What the task requires:
From the entries below, return only the lines starting at the one that contains "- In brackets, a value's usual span" and ending at the one that contains "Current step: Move", exactly as they stand.

Supplied records:
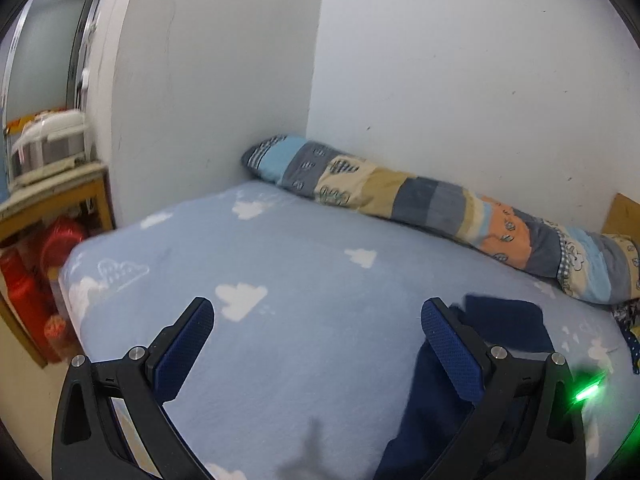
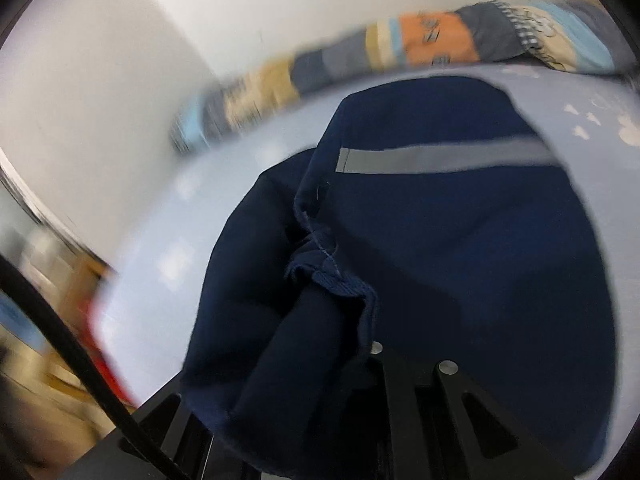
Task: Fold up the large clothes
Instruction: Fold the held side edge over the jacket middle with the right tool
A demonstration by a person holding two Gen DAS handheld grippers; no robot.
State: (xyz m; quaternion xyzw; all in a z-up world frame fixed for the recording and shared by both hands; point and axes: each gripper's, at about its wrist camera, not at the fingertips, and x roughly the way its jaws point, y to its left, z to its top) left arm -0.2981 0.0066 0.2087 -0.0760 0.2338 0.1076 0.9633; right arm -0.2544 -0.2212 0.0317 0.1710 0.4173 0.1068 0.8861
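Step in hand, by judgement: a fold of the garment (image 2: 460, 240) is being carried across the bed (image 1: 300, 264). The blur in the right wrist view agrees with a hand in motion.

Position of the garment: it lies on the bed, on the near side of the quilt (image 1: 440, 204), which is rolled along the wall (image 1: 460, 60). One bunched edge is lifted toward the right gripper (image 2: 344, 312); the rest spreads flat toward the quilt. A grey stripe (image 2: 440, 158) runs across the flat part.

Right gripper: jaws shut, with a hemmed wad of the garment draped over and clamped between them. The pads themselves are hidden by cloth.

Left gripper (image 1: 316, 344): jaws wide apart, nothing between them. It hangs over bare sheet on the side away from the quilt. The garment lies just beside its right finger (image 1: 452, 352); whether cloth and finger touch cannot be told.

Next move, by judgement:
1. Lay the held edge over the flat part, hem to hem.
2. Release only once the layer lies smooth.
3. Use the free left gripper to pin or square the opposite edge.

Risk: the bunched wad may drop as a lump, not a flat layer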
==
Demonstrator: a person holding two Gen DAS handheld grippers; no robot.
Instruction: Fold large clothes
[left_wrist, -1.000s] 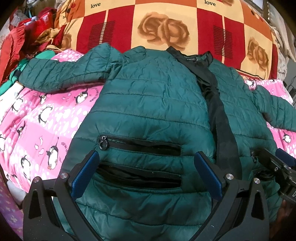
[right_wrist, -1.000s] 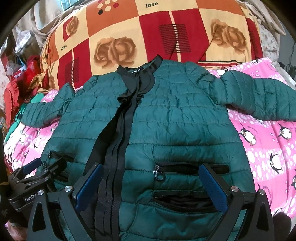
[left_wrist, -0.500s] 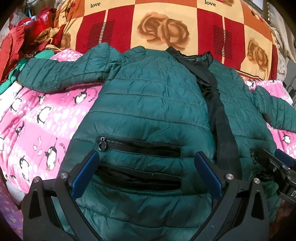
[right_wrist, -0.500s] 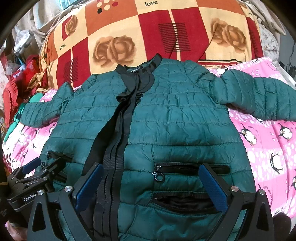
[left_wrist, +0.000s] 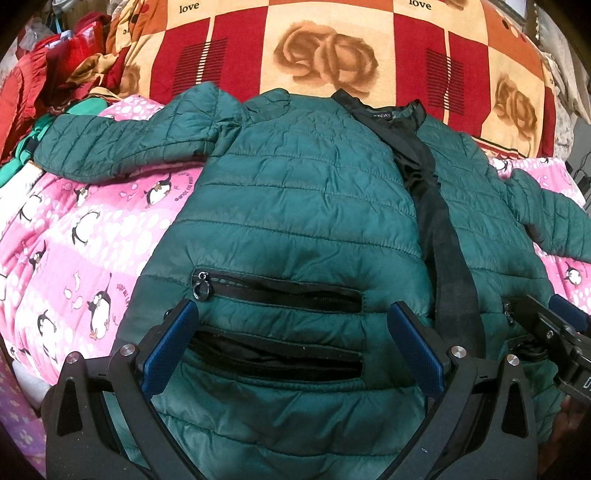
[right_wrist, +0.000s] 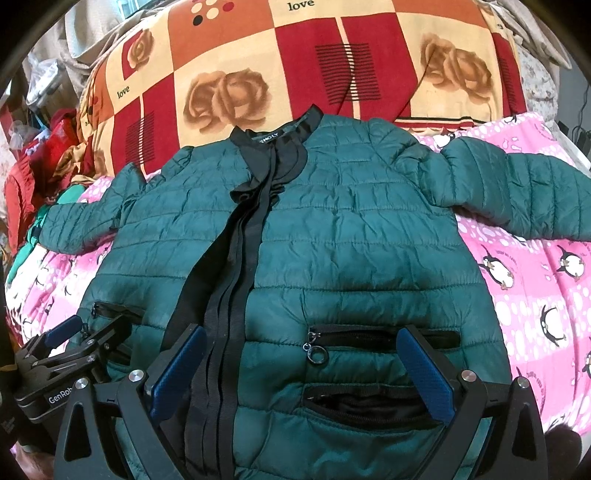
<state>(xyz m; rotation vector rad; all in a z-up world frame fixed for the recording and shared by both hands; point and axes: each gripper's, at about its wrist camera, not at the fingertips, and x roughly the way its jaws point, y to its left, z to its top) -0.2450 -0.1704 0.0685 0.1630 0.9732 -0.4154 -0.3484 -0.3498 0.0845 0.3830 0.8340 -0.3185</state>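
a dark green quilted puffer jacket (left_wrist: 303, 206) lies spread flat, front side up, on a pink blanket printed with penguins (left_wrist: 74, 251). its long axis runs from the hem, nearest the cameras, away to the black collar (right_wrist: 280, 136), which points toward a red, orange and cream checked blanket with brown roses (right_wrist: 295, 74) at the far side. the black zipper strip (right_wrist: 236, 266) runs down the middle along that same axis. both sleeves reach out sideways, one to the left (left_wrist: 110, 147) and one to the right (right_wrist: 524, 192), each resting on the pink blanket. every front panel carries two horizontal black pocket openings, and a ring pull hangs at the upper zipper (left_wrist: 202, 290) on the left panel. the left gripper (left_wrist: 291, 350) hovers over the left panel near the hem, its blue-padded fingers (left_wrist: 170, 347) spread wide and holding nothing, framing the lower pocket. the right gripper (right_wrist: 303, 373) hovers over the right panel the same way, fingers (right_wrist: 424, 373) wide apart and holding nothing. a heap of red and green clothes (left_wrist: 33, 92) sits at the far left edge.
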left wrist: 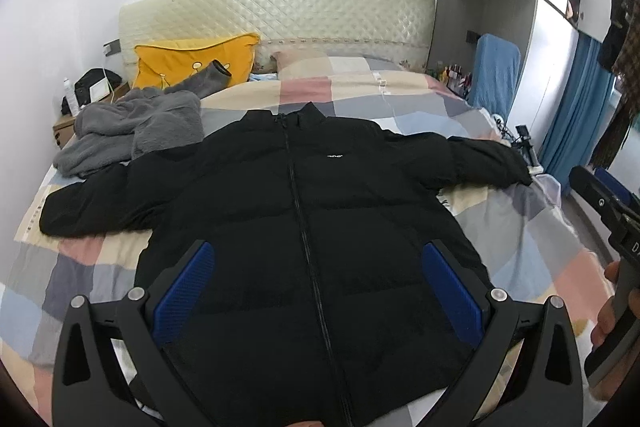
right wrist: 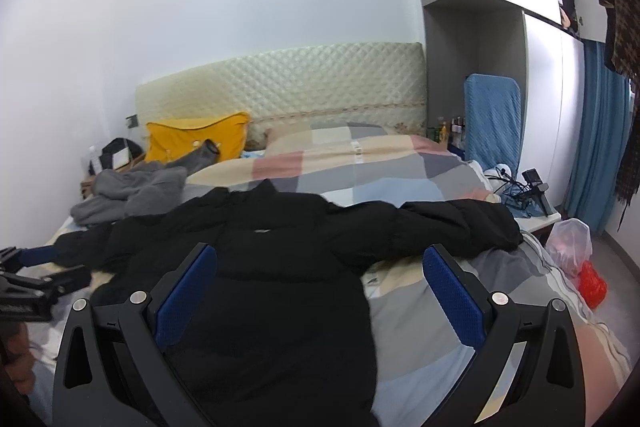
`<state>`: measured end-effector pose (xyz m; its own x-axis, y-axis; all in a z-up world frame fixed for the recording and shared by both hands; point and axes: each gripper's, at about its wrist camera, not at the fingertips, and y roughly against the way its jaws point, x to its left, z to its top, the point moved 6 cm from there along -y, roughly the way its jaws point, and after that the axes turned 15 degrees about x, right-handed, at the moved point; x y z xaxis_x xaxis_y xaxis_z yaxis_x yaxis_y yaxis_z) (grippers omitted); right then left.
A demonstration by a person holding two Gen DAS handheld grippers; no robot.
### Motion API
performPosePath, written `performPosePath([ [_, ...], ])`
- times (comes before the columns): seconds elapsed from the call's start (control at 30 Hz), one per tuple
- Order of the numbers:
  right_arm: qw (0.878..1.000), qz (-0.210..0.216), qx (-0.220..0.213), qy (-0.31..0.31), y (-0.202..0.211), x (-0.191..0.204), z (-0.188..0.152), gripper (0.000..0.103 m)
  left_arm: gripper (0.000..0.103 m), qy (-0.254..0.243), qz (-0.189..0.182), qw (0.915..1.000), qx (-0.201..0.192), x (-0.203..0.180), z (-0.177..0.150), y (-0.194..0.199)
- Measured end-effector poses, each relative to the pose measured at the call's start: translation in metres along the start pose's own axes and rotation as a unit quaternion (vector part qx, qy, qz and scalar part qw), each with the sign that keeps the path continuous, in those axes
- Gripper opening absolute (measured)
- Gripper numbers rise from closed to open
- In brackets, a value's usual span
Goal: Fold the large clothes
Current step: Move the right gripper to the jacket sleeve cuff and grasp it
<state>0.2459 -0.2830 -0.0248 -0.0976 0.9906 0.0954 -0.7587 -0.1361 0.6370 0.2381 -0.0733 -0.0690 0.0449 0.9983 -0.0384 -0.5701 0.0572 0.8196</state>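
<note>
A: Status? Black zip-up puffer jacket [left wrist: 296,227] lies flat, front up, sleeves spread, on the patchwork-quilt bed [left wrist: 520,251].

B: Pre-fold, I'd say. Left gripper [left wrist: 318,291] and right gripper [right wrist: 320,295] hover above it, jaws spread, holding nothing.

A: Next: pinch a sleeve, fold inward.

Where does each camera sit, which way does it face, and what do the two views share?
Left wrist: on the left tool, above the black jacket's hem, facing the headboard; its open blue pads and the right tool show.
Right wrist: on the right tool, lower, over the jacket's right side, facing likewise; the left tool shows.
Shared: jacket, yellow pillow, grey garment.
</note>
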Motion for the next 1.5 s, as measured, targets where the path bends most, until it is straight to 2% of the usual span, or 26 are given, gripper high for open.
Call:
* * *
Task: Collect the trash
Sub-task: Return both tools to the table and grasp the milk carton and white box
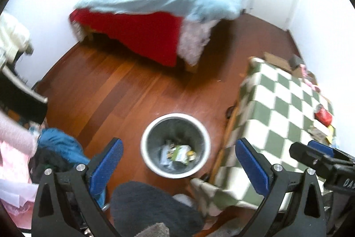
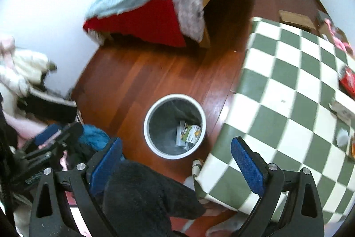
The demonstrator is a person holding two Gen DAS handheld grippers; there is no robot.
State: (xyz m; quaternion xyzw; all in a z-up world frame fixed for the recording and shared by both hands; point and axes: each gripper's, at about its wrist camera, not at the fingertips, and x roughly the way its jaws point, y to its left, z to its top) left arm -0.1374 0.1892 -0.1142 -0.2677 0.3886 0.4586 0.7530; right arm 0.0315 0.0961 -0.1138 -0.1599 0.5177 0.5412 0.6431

Expected output:
- In brackets, a value's usual span
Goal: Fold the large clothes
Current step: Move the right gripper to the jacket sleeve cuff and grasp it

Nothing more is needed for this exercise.